Exercise description:
The response should be the lines of the data, starting at the first and ending at the one that contains "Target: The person", copied without change.
···
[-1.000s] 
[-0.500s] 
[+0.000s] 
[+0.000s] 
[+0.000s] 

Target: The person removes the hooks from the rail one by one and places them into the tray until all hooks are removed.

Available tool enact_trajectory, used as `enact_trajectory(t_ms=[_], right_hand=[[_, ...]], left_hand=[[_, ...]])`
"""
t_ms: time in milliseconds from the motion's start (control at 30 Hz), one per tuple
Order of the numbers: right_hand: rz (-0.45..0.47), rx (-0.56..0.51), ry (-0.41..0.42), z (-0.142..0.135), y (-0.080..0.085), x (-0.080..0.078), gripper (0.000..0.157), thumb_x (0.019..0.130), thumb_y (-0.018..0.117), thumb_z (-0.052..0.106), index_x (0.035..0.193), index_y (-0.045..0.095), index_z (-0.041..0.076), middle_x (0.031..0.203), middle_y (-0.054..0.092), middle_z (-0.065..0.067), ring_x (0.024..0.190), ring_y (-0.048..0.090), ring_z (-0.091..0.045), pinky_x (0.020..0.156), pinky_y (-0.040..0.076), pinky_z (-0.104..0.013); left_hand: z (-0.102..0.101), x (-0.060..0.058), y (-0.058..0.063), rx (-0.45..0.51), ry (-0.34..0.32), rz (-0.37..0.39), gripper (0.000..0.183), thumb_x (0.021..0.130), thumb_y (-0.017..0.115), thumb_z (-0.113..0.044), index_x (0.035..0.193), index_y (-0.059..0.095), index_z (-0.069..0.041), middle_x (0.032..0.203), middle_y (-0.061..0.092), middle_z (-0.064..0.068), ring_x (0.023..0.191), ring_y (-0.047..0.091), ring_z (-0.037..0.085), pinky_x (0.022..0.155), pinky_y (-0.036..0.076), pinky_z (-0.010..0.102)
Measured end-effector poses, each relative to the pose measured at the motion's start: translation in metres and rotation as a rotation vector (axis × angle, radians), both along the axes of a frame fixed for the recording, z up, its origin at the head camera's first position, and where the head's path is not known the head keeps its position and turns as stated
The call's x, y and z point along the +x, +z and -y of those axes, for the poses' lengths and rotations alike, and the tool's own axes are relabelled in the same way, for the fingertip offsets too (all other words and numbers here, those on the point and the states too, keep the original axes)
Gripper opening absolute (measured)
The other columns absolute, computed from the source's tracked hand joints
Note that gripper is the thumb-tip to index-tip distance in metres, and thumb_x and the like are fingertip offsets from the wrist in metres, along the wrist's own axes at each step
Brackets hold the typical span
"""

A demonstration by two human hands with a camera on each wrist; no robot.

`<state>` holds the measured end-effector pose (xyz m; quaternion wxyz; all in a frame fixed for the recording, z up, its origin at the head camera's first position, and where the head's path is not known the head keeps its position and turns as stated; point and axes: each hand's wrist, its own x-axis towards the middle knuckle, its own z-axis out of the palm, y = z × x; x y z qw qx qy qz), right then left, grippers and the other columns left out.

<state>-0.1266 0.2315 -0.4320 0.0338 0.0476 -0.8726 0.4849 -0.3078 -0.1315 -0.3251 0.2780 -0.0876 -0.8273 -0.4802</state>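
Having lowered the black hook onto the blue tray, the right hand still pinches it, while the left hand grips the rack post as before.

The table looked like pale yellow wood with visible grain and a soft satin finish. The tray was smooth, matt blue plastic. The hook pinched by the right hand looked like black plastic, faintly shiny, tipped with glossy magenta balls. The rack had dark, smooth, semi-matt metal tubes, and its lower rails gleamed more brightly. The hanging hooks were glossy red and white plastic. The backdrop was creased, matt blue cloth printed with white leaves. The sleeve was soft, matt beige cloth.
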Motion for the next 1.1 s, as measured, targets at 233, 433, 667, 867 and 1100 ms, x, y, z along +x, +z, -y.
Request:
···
Task result:
[-1.000s] 
[-0.500s] 
[+0.000s] 
[+0.000s] 
[+0.000s] 

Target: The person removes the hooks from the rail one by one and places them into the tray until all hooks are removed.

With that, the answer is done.